Prices for three off-the-shelf (pre-built) range from $1759 to $2419 with the obligatory Qantas Business rewards points as well. Delivery is 2-3 working days. Custom orders are usually up to 14 days.

Dell Latitude 5400

In the box

  • The Dell Latitude 5400 laptop
  • Brick 19V/3.34A (64W) charger with barrel plug

Our review unit has the i7-8665U, 16GB DDR4-266 RAM, 512GB Class 35 SSD and a touch screen – cost $2419, which is reasonable value for a business class machine.

First impression

Sorry, business class may mean big seats and luxury in Qantas world but here it is very utilitarian. Basic matte grey/black, post-industrial moulded carbon fibre including up to 16.96% post-consumer recycled material, which prevents over 2 million pounds of carbon fibre annually from ending up in landfills.

Carbon fibre is good, probably better than a metal chassis and far more rugged. It is just a bit bland.

Not much more to say – typical screen with largish bezels and a large, well-spaced keyboard and trackpad. Apparently, you can also order it with a GH spot (a.k.a. IBM’s centre pointer between the G and H keys).

Screen

The LG made display – FHD, 16:9, 144ppi, 60Hz touch screen has 220 nits (typical) and 700:1 contrast. That is fine for office productivity apps under office lighting. It’s not dull, but it is not overbright or saturated either. From our quick tests, its Delta E was 2.2 (0 is perfect – 4 is bad) but don’t ask for sRGB or DCI-P3 – that costs a lot more.

The touch panel has 80° horizontal/vertical viewing to reduce office snooping.

Perhaps the recent crop of wonderful 4K, 400+ nit notebooks have spoilt me. That aside, it is clear, crisp and easy on the eye. Word and Excel documents were clear, blacks crisp and contrast sufficient to handle their horrible, bland themes.

Processor

The i7-8665U   has 4 cores/8 threads and a 15W TPD (10-25W). It supports 4 lane PCI devices to a maximum of 16 lanes. Passmark is a respectable 9051 and throttles to about 70% on battery.

The i5-8365U version (1.6/4.1Ghz) is no slouch either at 8245 Passmark.

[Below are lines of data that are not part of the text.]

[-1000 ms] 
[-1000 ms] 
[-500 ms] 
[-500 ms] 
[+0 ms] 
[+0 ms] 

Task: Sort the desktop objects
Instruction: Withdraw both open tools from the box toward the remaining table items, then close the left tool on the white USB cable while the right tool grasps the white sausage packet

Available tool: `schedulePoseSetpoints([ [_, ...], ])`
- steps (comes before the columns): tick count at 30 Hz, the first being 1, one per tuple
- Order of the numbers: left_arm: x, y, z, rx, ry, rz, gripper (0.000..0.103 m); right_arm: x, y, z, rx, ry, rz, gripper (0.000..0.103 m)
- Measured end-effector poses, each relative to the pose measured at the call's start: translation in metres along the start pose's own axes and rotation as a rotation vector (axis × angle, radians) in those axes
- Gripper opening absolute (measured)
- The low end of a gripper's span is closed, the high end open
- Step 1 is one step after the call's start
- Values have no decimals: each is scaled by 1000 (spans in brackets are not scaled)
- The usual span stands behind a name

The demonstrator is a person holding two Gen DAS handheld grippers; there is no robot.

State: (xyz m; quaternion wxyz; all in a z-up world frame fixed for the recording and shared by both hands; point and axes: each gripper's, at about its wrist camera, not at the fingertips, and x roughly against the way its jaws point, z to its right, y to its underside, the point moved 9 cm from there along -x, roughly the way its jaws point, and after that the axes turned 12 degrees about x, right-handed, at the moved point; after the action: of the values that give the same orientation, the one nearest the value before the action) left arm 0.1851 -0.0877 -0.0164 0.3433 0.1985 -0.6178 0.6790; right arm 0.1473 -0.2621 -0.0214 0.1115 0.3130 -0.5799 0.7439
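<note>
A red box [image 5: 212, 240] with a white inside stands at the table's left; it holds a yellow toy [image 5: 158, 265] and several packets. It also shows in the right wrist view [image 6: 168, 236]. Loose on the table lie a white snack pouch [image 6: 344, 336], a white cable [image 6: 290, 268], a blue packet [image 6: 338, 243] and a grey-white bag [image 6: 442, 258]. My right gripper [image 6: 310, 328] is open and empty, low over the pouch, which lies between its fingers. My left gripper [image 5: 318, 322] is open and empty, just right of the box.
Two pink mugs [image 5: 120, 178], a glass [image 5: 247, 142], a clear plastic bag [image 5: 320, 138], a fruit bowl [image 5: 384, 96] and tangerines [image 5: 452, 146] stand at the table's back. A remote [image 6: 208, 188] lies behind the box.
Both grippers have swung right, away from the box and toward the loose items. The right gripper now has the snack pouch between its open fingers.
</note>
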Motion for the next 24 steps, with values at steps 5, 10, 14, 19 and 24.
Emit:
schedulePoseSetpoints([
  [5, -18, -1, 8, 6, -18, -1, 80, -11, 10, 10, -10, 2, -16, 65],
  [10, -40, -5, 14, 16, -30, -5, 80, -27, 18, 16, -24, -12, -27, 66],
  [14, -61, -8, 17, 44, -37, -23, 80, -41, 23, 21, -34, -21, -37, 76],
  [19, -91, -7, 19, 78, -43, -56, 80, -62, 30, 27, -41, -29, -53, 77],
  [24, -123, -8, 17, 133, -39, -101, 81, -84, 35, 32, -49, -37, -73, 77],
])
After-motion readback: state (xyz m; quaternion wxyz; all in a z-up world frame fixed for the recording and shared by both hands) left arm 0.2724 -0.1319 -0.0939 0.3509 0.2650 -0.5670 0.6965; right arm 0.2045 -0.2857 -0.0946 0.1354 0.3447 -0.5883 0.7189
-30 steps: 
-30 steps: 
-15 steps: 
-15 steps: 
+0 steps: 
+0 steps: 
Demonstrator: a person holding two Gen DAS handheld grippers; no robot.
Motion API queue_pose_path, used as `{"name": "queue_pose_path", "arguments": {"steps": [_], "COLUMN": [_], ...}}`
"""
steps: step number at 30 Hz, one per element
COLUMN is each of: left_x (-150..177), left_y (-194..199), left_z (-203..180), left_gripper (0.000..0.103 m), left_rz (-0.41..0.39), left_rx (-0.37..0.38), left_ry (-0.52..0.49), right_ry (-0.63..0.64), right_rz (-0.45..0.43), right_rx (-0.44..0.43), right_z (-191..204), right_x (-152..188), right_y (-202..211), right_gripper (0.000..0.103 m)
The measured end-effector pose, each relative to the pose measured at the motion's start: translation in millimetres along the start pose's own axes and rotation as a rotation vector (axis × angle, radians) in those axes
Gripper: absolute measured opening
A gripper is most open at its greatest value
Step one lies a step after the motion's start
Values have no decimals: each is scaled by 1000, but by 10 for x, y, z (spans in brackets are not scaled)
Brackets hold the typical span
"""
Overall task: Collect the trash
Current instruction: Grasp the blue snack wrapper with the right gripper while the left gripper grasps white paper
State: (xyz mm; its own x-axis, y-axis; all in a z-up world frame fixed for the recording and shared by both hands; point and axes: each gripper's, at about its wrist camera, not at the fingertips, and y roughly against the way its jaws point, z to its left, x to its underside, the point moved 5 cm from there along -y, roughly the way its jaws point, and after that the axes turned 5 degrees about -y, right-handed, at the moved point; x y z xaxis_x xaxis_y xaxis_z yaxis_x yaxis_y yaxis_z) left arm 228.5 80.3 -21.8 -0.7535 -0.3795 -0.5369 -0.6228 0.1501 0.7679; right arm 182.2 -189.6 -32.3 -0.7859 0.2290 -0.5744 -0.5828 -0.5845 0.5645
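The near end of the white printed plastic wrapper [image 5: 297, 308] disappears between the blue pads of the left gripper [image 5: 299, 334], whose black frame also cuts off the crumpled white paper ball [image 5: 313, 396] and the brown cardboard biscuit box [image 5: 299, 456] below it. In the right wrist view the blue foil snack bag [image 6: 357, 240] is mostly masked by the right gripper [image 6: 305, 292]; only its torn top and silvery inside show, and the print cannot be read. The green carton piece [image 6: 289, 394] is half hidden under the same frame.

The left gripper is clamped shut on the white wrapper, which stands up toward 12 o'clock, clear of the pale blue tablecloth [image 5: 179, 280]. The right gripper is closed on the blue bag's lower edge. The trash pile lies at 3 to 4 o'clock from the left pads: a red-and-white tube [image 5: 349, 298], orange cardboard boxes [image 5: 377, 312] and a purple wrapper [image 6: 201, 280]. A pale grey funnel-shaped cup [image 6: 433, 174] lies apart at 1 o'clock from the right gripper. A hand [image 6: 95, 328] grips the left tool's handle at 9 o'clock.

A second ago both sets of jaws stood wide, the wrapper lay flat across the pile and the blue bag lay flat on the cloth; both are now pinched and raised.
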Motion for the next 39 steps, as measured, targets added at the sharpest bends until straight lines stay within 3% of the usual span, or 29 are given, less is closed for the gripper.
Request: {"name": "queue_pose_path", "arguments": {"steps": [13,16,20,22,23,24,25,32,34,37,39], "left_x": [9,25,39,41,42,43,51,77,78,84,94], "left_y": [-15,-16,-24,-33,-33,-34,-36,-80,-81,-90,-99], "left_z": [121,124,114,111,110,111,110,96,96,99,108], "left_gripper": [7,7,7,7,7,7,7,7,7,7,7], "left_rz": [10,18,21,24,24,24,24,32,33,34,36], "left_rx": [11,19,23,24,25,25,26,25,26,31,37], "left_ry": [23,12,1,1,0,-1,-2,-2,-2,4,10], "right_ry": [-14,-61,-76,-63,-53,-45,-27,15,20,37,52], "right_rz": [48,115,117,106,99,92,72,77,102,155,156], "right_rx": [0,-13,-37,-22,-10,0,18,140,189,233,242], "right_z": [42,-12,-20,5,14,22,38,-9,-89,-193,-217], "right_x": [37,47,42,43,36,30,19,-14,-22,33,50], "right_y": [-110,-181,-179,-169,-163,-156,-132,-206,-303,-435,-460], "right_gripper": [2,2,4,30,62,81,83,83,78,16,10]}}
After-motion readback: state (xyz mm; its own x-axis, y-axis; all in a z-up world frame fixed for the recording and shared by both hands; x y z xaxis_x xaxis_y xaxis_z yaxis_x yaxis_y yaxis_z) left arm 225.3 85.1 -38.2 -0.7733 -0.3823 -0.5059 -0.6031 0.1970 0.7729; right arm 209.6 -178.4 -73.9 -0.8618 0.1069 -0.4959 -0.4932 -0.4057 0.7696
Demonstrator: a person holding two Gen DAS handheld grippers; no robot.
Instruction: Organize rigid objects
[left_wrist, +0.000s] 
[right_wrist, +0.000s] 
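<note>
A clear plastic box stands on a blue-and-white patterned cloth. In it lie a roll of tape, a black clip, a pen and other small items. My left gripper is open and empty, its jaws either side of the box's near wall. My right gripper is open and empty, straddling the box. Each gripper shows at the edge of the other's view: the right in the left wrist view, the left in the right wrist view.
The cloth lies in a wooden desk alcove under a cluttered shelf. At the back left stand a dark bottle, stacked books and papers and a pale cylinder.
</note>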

These are ideal business-grade processors with the security to match.

SSD

The M.2 PCIe NVme Class 35 (2 lane PCI) was able to achieve sequential read/writes of about 1000MBps. That is about 30% of the speed of a class 40 four-lane, M2 device.

Its perfect for business use and probably saves about $200 over a class 40 device.

Radeon 540X and Intel UHD Graphics 620

It defaults to Intel Graphics for most use. When you attach an external monitor (especially 4K), the Radeon kicks in.

You can read the Radeon 540X benchmarks here, but to my eye, it is not a gaming powerhouse averaging about 1080@30fps across common games. It is fine for League of Legends.

What is is great for is running graphic intensive tasks on an extrenal monitor.

Keyboard/trackpad

The review model was not backlit. It has large 19mm square chiclet scissor keys (no #MacBook Butterflygate here) with a 1.5mm throw and 50g actuation – perfect for productivity.

The 101 x 55mm trackpad annoyed me at first. It has an old-style left to right bar with left and right mouse keys under it. I tap the trackpad, and every time I did it, I hit the bar – it gets annoying until you get used to it.

You can get an optional fingerprint reader on the power button.

Dell Latitude 5400

Camera

The review unit has an IR Windows Hello camera that was, as usual, fast to recognise and unlock Windows. It also has a sliding shutter. Maximum resolution is 1280 x 720@30fps and has an 87° FOV – fine for Skype.

Dell Latitude 5400

Sound

Don’t expect great sound from 2W RMS speaker. Maximum volume was 71dB (OK for personal use). There is no bass with mids peaking between 3-7kHz – this is distinctly mid-centric, clear voice sound signature for Skype.

MaxxAudio Pro software makes little difference to the speaker but provides up to 7.1 decoding for HDMI, cabled or BT headphones. The BT Codec is SBD – no hi-res music here.

The dual mics are good for Skype.

Wi-Fi and BT

It uses the Intel AC9560 2×2 MU-MIMO adapter. At 2m from our reference D-Link AC5300 router it was 866Mbps (5Ghz) and at 10 metres dropped to 120Mbps (2.4Ghz) – pass.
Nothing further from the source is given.